There had been lots of instances in my past when I had felt lost and unlovable. I couldn’t explain why, and I assumed it was my own fault and I couldn’t do anything about it. I was at this point again, when I realised that much of what I was feeling was what psychologists would recognise as ‘shame’. Sometimes, just being able to recognise the feelings you’re experiencing gives you just enough insight and strength to be able to start to handle them.

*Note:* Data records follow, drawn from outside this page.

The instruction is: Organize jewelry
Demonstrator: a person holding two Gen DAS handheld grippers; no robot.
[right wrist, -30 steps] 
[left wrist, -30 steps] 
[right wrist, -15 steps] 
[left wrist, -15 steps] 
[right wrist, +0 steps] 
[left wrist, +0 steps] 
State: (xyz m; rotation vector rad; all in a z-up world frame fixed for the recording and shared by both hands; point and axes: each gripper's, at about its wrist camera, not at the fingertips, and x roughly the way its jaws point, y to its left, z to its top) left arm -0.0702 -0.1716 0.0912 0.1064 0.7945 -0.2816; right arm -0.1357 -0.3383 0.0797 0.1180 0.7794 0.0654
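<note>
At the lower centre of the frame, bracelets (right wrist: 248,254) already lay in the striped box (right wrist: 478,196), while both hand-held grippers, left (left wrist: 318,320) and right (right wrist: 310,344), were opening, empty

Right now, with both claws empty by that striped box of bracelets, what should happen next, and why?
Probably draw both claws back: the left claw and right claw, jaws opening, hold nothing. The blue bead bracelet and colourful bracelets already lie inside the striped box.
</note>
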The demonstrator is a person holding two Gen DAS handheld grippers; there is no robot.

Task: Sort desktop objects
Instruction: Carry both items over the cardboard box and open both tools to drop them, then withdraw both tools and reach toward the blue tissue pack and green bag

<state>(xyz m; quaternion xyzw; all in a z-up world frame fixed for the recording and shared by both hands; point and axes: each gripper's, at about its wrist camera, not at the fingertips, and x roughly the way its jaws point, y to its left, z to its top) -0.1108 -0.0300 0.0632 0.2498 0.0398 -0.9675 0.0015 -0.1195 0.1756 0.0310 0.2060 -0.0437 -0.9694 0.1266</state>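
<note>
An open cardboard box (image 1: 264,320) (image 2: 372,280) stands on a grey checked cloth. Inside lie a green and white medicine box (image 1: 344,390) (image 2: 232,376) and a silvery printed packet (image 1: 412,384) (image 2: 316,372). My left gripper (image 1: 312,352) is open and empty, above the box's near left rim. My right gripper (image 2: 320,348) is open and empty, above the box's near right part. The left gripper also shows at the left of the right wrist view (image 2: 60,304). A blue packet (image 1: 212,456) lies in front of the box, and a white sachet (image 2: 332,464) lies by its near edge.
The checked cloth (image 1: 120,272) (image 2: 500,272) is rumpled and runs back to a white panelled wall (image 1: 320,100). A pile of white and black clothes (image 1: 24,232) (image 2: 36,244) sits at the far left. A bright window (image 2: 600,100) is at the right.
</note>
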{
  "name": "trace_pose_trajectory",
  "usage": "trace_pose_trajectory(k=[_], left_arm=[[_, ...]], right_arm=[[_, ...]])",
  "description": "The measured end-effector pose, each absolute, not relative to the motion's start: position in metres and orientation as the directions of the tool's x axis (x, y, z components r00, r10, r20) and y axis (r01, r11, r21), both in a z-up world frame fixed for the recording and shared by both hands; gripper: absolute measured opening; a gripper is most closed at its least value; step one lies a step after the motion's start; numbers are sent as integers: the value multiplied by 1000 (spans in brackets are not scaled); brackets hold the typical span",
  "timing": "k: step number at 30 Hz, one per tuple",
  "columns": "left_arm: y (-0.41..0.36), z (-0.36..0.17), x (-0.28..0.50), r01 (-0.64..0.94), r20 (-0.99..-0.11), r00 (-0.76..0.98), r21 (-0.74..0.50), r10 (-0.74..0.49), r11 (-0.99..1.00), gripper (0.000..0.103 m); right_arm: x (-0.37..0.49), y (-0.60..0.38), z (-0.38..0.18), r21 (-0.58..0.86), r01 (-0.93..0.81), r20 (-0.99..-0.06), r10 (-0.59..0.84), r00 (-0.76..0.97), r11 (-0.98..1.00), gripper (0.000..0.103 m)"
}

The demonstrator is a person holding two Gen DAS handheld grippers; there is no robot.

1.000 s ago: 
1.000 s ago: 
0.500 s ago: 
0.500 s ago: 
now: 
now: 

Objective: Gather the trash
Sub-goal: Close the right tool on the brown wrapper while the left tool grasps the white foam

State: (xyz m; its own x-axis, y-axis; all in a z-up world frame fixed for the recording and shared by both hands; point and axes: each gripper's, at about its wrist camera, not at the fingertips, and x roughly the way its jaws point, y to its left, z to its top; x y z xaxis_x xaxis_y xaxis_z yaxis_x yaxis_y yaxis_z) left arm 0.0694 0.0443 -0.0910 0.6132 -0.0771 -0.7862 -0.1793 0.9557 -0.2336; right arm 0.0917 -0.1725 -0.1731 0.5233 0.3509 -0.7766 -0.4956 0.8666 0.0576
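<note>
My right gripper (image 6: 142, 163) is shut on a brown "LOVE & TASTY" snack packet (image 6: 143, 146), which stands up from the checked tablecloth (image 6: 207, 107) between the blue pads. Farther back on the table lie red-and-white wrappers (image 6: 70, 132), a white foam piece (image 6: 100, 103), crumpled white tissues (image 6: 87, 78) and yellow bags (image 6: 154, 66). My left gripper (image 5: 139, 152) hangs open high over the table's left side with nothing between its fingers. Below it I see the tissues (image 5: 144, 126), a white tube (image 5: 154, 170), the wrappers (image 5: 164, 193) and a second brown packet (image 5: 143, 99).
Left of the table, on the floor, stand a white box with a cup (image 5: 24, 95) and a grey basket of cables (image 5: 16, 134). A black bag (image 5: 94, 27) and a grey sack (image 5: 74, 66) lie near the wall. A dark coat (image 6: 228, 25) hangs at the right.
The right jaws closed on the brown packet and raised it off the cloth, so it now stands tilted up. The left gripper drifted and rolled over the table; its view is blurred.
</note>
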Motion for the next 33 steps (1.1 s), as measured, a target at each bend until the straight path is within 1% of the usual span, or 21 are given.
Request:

It was whilst reading Brene Brown’s fantastic book (Daring Greatly) and discovered the full and debilitating power of the concept of shame, a destructive and largely self-perpetuating emotion. I came to realise that the vast majority of the negative thought that I had imposed on myself throughout my childhood, my teenage years and into adulthood, were driven by my distorted perception of shame.
Like the time when my boyfriend dumped me without any explanation, the time I didn’t get the job I really wanted and the time I realised my marriage was over.  To me, those events were not only somehow ‘my fault’, they were also evidence of my inadequacies. To make matters worse, I was constantly comparing myself to my friends, my peers and to society norms of how #successful people’ live and act.  I didn’t stack up against my own expectations.
Wanting to take control of a problem I didn’t fully understand, I tried to become the perfect employee, daughter, wife and Mother. I was looking for the badges of approval that said that I was okay, that I was ‘enough’. Those badges don’t exist, and even if they had, I wouldn’t have felt worthy of them at the time.
I would over-think, over-analyse, over-work, try too hard and absorb every syllable of criticism, constructive or otherwise. I wore myself out trying to be ‘enough’, to the extent that my mental health was suffering.

Something, or rather someone, had to change, and that someone was me.

I’d allowed my feelings of inadequacy to become my automatic response, I was loosing myself to shame and it had to stop.

      The answer to the problem sounds too simplistic to be achievable and the type of thing only people with no experience of the matter says. Take it from me, there is only one answer and only you can do it. You have to teach yourself to love and respect yourself. Every day I handle my shame and yes, it does get easier.

Here are my 8 top tips and I use them daily

  • I stick notes on my bathroom mirror, on my laptop and in my diary that remind me that I am ‘enough’. Where will you put yours? Be as creative as you can and enjoy the process. If you have children, encourage them to do the same.

 

  • I give myself permission to get things ‘wrong’. This is where I learn the most and learn valuable life lessons.

 

  • Closely linked to getting things wrong is failure. It’s ok to fail. If no one ever failed we’d stay the same, nothing would ever progress, think of all the miraculous discoveries man has made, most of them failed again and again before they had their eureka moment!

 

  • I give myself permission to feel all emotion and not to be scared of ‘negative’ thoughts. Feeling sad, being upset, feeling angry and crying are not signs of weakness. Allow your children (especially boys) to feel and show their emotions too.

 

  • I remind myself (again notes help) that I can change my mind and I can say ‘no’. Saying ‘no’ is difficult, particularly the first time you do it, but it gets easier with practise and relieves you of huge burdens of guilt and shame.

 

  • When your body is screaming at you to listen, take a rest. Book a day off, switch your phone off and just give in.

 

  • I try to spend as much time as I can with people who support me, are interested in my life, and who have common values. These people energise me and make me want to be strong enough to keep away from the people who criticise me and try to put me down.

 

  •  I remind myself every day that I’m the owner of my own happiness and I can love myself.

To handle your shame, learn to love and respect yourself today and every day. I did, and you can too.